## TASK INSTRUCTIONS
Return precisely the opening lines of the listing below, ending with the line that contains "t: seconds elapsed".

◇ ◇ ◇ ◇

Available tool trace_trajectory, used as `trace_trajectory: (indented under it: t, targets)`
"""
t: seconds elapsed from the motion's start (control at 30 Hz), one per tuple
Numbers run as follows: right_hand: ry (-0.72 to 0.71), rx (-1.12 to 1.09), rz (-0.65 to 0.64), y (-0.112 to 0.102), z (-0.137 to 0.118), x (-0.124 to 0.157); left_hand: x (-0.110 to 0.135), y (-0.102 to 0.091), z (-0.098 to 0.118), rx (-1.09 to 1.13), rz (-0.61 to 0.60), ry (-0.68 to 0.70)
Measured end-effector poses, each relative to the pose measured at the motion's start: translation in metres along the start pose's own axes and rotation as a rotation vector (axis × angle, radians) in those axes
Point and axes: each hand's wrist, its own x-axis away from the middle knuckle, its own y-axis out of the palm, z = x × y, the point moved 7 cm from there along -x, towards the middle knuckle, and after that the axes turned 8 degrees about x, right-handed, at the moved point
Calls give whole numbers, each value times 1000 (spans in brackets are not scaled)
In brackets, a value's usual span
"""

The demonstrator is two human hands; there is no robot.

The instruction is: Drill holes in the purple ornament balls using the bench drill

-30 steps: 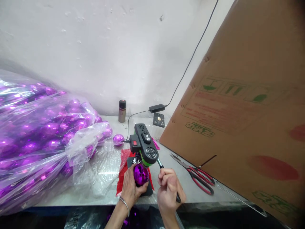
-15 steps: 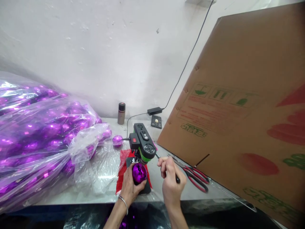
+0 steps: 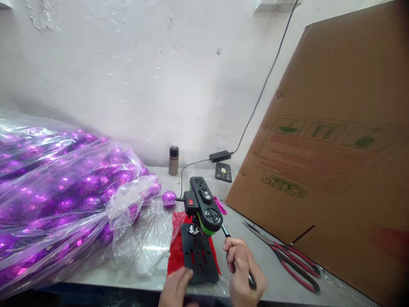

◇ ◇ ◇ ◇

## EXERCISE OUTPUT
Available tool trace_trajectory, used as `trace_trajectory: (indented under it: t, targets)`
"""
t: seconds elapsed from the motion's start (control at 30 Hz), one per tuple

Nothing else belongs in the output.